Dive Brief:
- The US Court of Appeals for the Second Circuit has sided partially with the plaintiffs in a hospital patient admission-status case that began in 2011. In doing so, the three-judge Court of Appeals panel rejected the Obama administration's stance that hospital admission-status decisions are mainly in the hands of physicians and beyond the authority of Medicare.
- The US Court of Appeals has sent the case back to the District Court, ordering it to review whether Medicare beneficiary rights under the due process clause of the Constitution are being violated. Plaintiffs argued that there should be federal rules for patient notification so patients know whether they are classified as being under observation or as inpatients.
- The case centers on Medicare payments for beneficiaries transferred from hospitals to skilled nursing facilities.
Dive Insight:
Different stakeholders are lining up on either side of the fence over the so-called "two-midnight" rule, and it's no surprise who is on either side. Because costs are incurred by hospital patients based on their status as being under observation or inpatient, organizations including the Connecticut State Medical Society and several specialty medical societies have expressed support for the plaintiffs.
"The District Court erred in concluding that plaintiffs lacked a property interest in being treated as 'inpatients,' because, in so concluding, the District Court accepted as true the [Department of Health and Human Services] Secretary's assertion that a hospital's decision to formally admit a patient is 'a complex medical judgment' left to the doctor's discretion," the Court of Appeals opinion read. "That conclusion, however, constituted an impermissible finding of fact, which in any event is inconsistent with the complaint's allegations that the decision to admit is, in practice, guided by fixed and objective criteria set forth in 'commercial screening guides' issued by the Centers for Medicare & Medicaid Services (CMS)."
What that means is that the fight is far from settled.
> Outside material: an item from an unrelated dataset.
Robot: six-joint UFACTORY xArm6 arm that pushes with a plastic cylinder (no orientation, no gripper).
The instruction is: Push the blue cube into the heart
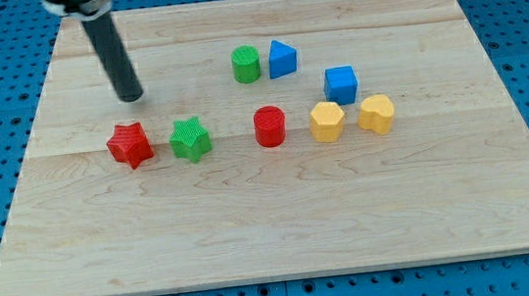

According to Center for Medicare Advocacy attorney Alice Bers, the ruling could turn out to be a victory for the plaintiffs in the long run.
"Plaintiffs made plausible allegations that Medicare has not left this decision to doctors' discretion and has set criteria for whether or not someone should be admitted," Bers said. The case will now return to the District Court for discovery to determine whether the decision to admit a patient is the sole discretion of physicians (as HHS claims) or if it is being directed by Medicare (as the plaintiffs claim).
"Bottom line: The Second Circuit recognizes that Medicare beneficiaries may have a property interest in their Medicare Part A coverage as hospital inpatients that is protected by the due process clause of the Constitution," Bers said.
Few need reminding that this issue is bigger than the handful of Medicare beneficiaries initially impacted by the original status decisions. The outcome has the potential to set a precedent for classification on a federal level.